We can make excuses to be in a relationship because of social pressure or isolate ourselves because being single is odd. I want us to see that it’s not a negative if we aren’t in a relationship.
If you are married/dating/engaged, or single, there are things that you can do to help build up others and engage in a more profound sense of community.
There are four things that single people need to overcome and rise above. These four are not the significant issues we like to convince ourselves of but excuses we make to not engage when we’re single.
1) Being the third wheel:
The excuse we make is ‘I can’t build friendships with couples and families because I am the third wheel’. You need to rise above this.
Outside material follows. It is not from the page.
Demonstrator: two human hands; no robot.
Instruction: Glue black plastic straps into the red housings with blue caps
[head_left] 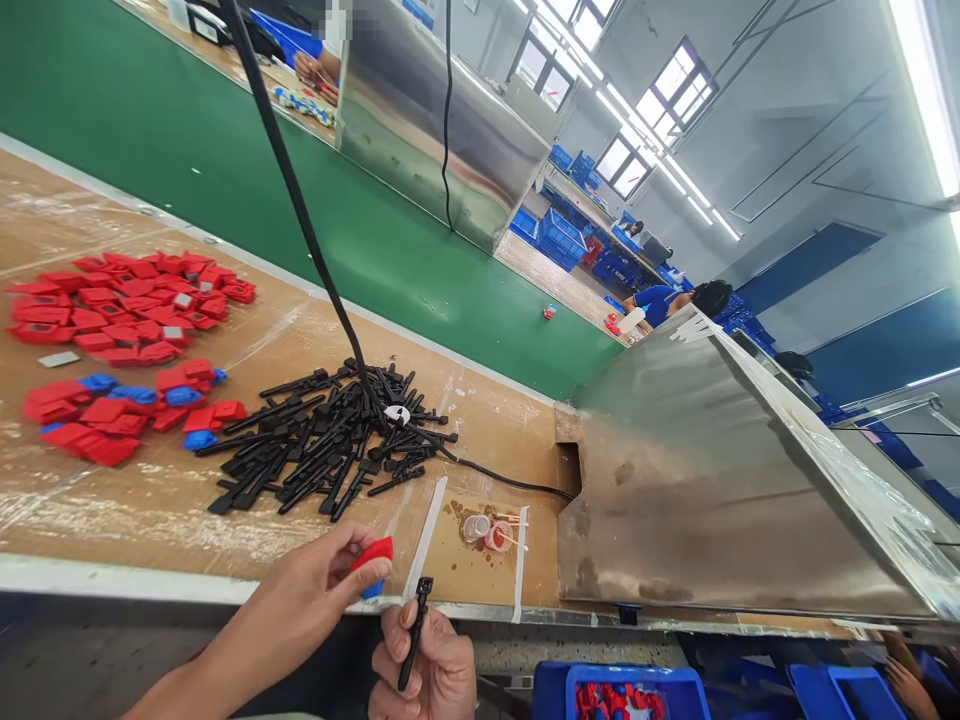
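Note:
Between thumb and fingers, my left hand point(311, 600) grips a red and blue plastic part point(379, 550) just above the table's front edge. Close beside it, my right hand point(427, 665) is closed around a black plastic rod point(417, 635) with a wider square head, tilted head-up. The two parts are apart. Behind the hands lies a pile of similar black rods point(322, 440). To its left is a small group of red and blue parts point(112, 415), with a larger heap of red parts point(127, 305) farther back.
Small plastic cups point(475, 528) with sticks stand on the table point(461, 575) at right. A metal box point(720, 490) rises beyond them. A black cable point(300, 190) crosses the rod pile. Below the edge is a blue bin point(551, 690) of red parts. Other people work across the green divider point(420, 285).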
If a couple invites you over, they want to see you and spend time with you. We convince ourselves that if our level of relational lifestyle does not match the people around us, then a connection can’t exist. You do not need to be in a relationship to relate to people who are. Stop holding potential friends at arm’s length because of their relational status.
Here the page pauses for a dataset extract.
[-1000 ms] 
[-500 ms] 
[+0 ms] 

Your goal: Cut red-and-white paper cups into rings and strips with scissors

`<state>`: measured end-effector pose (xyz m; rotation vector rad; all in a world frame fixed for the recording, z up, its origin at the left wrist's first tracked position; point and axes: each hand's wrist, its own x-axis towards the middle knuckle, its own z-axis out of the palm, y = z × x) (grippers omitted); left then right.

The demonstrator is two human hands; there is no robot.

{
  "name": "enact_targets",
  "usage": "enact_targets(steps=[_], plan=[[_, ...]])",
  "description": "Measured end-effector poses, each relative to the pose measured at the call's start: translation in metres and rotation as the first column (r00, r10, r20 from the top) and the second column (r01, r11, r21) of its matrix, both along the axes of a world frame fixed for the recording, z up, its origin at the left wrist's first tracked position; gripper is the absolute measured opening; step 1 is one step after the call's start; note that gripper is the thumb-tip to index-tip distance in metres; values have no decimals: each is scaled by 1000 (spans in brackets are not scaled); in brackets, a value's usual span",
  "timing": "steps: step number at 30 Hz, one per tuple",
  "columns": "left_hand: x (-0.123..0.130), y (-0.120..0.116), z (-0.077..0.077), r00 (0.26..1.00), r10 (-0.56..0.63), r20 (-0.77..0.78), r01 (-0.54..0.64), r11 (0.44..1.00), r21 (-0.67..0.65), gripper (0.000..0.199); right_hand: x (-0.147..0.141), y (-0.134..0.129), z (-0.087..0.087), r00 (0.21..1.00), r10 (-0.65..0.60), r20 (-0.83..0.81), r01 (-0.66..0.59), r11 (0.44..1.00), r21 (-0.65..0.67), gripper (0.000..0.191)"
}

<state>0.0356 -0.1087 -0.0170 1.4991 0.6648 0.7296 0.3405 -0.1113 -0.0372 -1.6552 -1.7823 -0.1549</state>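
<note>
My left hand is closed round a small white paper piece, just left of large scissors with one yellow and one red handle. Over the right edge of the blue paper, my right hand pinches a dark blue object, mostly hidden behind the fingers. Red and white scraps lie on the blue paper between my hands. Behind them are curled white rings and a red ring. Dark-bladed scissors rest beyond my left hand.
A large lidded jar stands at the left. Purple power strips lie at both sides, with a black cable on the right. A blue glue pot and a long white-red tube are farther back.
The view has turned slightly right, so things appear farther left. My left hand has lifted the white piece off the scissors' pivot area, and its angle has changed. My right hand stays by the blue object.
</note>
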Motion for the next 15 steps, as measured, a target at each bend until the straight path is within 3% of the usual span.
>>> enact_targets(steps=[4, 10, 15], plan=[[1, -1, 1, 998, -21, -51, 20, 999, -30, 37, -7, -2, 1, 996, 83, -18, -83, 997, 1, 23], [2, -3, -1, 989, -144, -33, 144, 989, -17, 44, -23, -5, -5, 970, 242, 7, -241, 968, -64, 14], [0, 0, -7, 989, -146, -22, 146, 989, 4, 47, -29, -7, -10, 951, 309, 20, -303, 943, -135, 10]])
2) Valentine’s day ‘I’m alone:
It’s the same as any other day but with an overly commercialised focus on relationships.
People focus on relationships, sure. However, it is no different than if couples decided to go out on any other day. It doesn’t affect me either way so let’s not make this molehill a mountain. It is possible to be happy for others without feeling the need to lament being single. Enjoy the fact that you are not paying extortionate meal prices and find some friends who want to hang out at events like Valentine’s day. Why not hold an anti-valentines movie fest?
3) Treating couples like a package deal instead of individual people:
You know how it goes – we lump couples together; ‘I’ve told one, so I have told them both. NO!
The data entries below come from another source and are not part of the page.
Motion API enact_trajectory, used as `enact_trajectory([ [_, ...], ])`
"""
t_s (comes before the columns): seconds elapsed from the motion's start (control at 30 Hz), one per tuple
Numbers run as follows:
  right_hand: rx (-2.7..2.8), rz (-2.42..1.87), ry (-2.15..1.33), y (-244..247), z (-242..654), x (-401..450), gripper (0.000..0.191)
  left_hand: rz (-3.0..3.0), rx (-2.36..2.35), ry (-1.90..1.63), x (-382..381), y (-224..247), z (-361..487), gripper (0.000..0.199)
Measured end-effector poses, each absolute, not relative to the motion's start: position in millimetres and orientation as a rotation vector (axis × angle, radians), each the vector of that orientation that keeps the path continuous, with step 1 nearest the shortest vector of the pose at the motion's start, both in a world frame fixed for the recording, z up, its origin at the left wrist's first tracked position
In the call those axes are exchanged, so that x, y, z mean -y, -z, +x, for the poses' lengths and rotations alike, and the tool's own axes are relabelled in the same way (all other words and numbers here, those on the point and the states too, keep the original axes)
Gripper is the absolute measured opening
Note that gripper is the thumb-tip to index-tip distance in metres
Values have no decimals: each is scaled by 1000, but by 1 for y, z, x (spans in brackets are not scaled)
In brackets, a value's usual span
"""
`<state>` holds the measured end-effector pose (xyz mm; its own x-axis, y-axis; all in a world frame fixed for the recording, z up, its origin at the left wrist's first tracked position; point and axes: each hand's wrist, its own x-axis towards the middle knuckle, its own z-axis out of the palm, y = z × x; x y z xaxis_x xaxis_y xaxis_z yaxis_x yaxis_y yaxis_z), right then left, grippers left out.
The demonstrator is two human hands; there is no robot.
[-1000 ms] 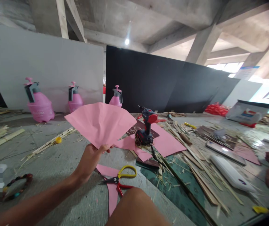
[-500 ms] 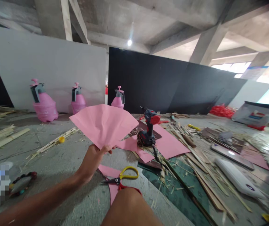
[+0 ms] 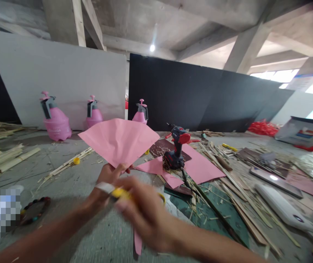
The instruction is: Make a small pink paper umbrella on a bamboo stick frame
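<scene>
Thumb and fingers of my left hand [image 3: 113, 174] pinch the narrow lower end of a pink paper fan shape [image 3: 119, 140], held upright with its wide curved edge on top. My right hand [image 3: 145, 210], smeared by motion, is closed round a small yellow-and-black object with a pale end [image 3: 118, 192]; its kind is too blurred to tell. This object is in front of my left wrist. Behind my right hand a yellow scissors handle [image 3: 162, 198] shows, the rest covered. A pink paper strip [image 3: 137, 241] lies below on the floor.
A cordless drill [image 3: 177, 146] stands among pink paper sheets [image 3: 200, 166]. Pink spray bottles [image 3: 58, 124] line the boards behind. Bamboo strips [image 3: 244, 208] and a white power bank [image 3: 283, 208] lie right. A bead bracelet [image 3: 36, 210] lies left.
My right hand has come in from the lower right with the yellow-and-black object, covering most of the scissors. The knee has gone from view. My left hand still holds the paper.
</scene>
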<state>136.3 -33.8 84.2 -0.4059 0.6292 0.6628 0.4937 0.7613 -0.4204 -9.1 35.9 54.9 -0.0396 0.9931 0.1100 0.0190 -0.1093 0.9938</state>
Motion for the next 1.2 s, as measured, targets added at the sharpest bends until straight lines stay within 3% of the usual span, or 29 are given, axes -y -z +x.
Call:
enact_trajectory([
  [0.13, 1763, -969, -36, -67, 174, 1, 24, 1317, -1191, -1360, -23, -70, -15, 30],
  [0.4, 1763, -967, 67, -38, 210, 11, 25, 1389, -1189, -1382, -4, -86, -23, 35],
  [0.53, 1847, -966, 101, -40, 207, 17, 27, 1400, -1187, -1292, -6, -77, -20, 24],
  [0.87, 1886, -986, 18, -31, 202, 12, 26, 1268, -1153, -1279, -11, -63, -10, 45],
  [1.2, 1931, -1004, -84, -24, 194, 14, 25, 1286, -1203, -1273, -12, -58, -9, 41],
])
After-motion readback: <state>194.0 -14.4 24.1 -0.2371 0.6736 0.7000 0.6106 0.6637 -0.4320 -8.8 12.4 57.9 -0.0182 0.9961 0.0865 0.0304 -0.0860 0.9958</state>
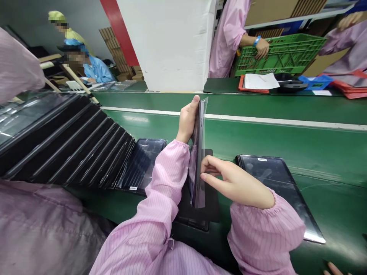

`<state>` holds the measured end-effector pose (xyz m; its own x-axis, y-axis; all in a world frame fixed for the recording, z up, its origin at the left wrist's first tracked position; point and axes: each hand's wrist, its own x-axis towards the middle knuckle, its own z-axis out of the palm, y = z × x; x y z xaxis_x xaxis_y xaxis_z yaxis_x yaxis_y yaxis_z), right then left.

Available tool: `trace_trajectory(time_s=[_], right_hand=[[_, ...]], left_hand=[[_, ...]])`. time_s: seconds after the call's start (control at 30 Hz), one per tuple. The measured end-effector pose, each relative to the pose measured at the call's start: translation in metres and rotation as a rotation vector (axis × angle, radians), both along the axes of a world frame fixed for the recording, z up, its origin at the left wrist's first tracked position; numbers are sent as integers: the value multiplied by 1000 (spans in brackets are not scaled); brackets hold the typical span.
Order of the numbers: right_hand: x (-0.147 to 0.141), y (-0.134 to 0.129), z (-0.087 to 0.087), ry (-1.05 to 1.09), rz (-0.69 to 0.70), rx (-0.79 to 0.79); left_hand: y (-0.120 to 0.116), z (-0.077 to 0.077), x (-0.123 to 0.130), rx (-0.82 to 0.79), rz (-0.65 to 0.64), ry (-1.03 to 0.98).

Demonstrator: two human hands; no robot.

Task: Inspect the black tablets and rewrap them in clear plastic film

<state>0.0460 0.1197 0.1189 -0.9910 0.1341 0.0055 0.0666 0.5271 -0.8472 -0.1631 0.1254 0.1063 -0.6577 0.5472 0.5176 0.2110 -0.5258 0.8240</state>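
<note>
One slim tablet (pixel 198 152) stands on edge at the frame's centre; we hold its upper end clamped in our left hand (pixel 187 118). Our right hand (pixel 229 177) has its fingertips at the clear film (pixel 202 199) on the tablet's right side, though we cannot tell whether they pinch it. Below we see a black mat (pixel 211 212), right of centre a flat-lying device (pixel 272 177), at left a leaning row of devices (pixel 73 147), and at upper right a green crate (pixel 282 55)
</note>
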Motion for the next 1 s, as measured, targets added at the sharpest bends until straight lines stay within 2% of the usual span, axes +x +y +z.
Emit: trace_trajectory(time_s=[0.2,0.3,0.53,0.6,0.7,0.83,1.0], right_hand=[[-1,0,0,-3,19,2],[0,-4,3,74,-5,-20],[0,-19,6,342,-262,-63],[-1,-20,5,391,-290,-83],[-1,-20,4,420,-233,-91],[2,-15,7,436,-106,-26],[7,-13,13,395,-34,-20]], left_hand=[[-2,1,2,22,0,46],[-5,3,9,10,-8,87],[-21,9,27,41,-20,228],[-28,11,31,27,-17,279],[-37,13,38,52,-22,315],[-46,15,43,123,-34,329],[-58,17,48,142,35,371]])
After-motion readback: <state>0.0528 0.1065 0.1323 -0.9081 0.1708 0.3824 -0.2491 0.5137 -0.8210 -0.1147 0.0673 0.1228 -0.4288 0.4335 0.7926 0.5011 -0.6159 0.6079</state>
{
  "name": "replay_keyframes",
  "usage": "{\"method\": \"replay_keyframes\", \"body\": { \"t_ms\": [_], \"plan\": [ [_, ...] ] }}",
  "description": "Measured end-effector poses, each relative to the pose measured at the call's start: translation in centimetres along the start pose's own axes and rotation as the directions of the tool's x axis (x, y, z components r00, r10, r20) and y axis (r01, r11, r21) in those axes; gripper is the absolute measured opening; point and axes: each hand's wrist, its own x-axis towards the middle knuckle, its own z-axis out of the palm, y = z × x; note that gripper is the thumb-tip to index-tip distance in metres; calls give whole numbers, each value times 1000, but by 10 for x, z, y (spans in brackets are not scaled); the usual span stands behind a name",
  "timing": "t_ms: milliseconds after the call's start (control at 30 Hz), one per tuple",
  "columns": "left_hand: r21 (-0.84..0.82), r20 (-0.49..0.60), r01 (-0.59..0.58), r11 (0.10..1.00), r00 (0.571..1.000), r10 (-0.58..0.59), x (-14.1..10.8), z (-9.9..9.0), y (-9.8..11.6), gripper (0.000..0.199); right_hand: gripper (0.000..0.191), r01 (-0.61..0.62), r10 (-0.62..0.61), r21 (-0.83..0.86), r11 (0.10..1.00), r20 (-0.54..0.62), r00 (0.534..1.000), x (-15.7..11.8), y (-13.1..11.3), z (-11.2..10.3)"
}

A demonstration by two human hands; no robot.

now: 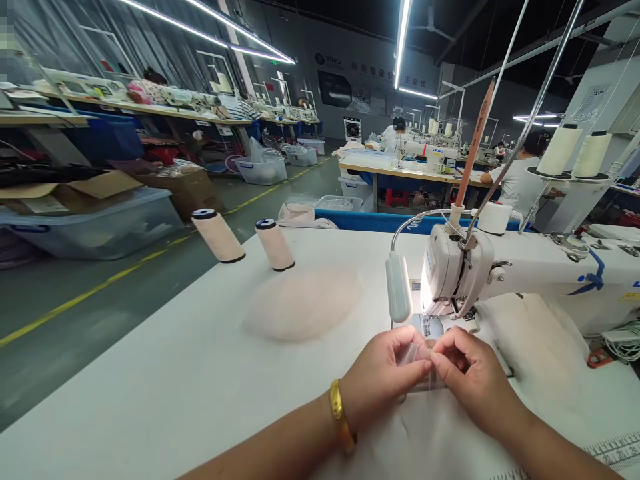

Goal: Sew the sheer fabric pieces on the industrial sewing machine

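Observation:
My left hand [393, 367] and my right hand [467, 373] meet in front of the needle area of a white sewing machine [450, 260]. Both pinch a thin, sheer pale fabric [429, 413], which hangs down from the fingertips toward the table's near edge. The fingertips of the two hands almost touch. A gold bracelet circles my left wrist. The machine's lamp [399, 287] lights the needle area just beyond my hands. Sheer beige fabric pieces lie left of the machine [305, 303] and under its arm [535, 340].
Two peach thread cones [219, 236] [275, 245] stand at the white table's [165, 373] far left edge. A ruler [620, 450] lies at the lower right, and orange-handled snips [600, 358] rest near a cable bundle. Other people sit at machines in the background.

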Motion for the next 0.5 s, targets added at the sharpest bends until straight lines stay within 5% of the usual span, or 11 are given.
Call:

Sure there is a unique bond that couples share. They have built something together emotionally, but they are still individuals with their own personalities. Interdependent, not dependant. Do not assume you can’t be friends with them.
4) They are never free:
When you have family and spend time together as a couple, etc., it can be busy. It would be easy to give up inviting a friend over who is in a relationship because they have said no a few times. However, being busy does not mean being uninterested in friendship… it means being busy. Singles need to keep inviting, and couples need to help carve out time where possible.
Making Singleness A Choice
I get that it might not be everyone’s first choice. The fastest way to interdependence is to learn to live in a genuine community and be content in singleness. This means that you build (it does not happen by accident) relationships that are emotionally full and well integrated into your life. Remove the sexual dynamic of relationships and you have very similar building blocks for finding deep bonds with others.
Not all relationships have to be romantic and the art of establishing close bonds without sexual attraction is entirely lost in the west. When you are secure in your emotional connections and comfortable with the company of yourself, it is easier to be with others. You are no longer driven by need but by choice.
Even if you do want to find a long-term romantic spouse, I challenge you to embrace your singleness beyond a year. See how secure and fulfilled you can become in not chasing romance.
You may find you like it and could last a lifetime! Why would that have been so bad?